El resurgir comenzaba a marcar sus pautas, entonces pensé en el cambio de ciclo. No habría segundas partes. Salí a la calle, llovía con furia, y me quedé plantado en mitad de la nada. El agua empezó a trabajar, primero mojó mi pelo, el poco  que me dejaba crecer; después empapó mi barba, larga y descuidada. La ropa no pudo ofrecer resistencia, los charcos reían, se burlaban de la figura grotesca que ofrecía mi cuerpo soberano, carcajeaban al ver mi triste  sombra solitaria. La luz moría, las nubes negras tocaban zafarrancho de combate.

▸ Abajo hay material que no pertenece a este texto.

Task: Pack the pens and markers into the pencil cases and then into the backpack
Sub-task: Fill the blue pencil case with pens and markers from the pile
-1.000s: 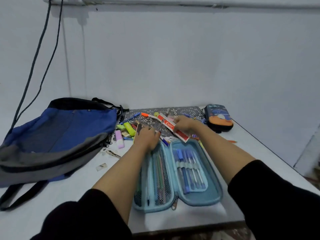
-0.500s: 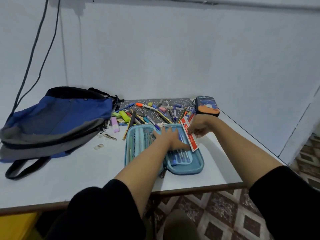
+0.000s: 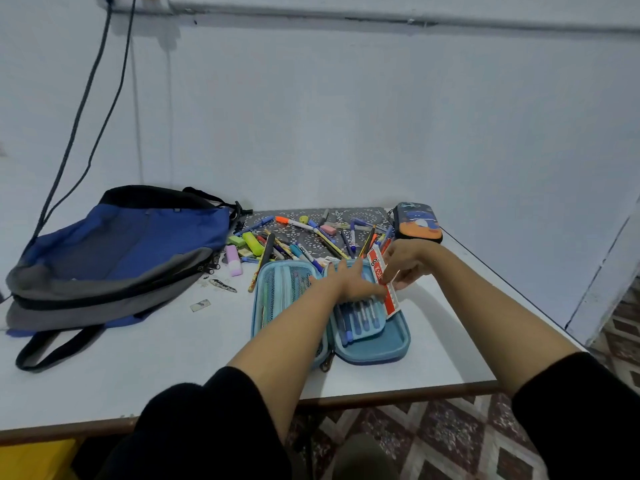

Ángeles y demonios bebían cerveza bajo un toldo de truenos, relámpagos y rayos fulgurantes. El saxo sonaba, cargaba la escena de nostalgia y desconsuelo. Los punteos de guitarra acompañaban, el caos reinaba, el orden renacía y las trincheras ardían y quemaban las gotas rancias del rencor. “Desde  el lodo”, pensé al observar el gran charco del camino de cabras. “Alma de blues”. Nacía la triple equis, un escrito que cambiaría mi rumbo. Mi vida pasó en forma de diapositivas; los dedos, convulsos, empezaron a buscar un teclado, necesitaban letras. Y las canciones no dejaban de sonar. Pude estar allí quieto durante horas, pero no lo recuerdo bien, fue una especie de reto, de penitencia pagana, de mentira, de disfraz. Cuando desperté del trance observé dónde me hallaba: en mitad de la nada, a kilómetros de casa, del calor del hogar. Y todas esas tardes no habían servido de nada, nunca estuve vivo, jamás vi lo que vi, todo era falso, un espejismo barato preparado para caer en el fondo del pozo de lodo. “Espejismo de lodo, figuritas de barro que mueren deformadas por el agua”. Me senté en una piedra, bajo la cruel tormenta, en la mayor de las oscuridades, rodeado de sombras arbóreas y gritos. La música empezó a sonar –Cocaine Bill, de Dr. Harp´s Medicine Band–. No lo podía creer, pensaba en la muerte: “Estoy muerto y los demonios tocan al compás”. Pero no, la realidad superaba a la ficción. Era ella, mi dulce mujer blanquecina, la hermosa dama que besaba mis amargos labios. Los focos de su coche iluminaron mi rostro, ella lloraba, lo cual, despertó al monstruo dormido, al bicho verde y enfurecido que habitaba y habita mi ser. Abandoné la piedra, abrí la puerta del coche y abracé a la única persona capaz de sacarme una sonrisa diaria. La cogí en brazos y corrí campo a través. Primero grité alocadamente, después lo hicimos los dos. La música sonaba.
    La fiebre me conquistó, acabó con la poca realidad que me quedaba. Llegué a casa en un estado lamentable, metí mi cuerpo desnudo en la cama y escribí esta historia empezando por el final.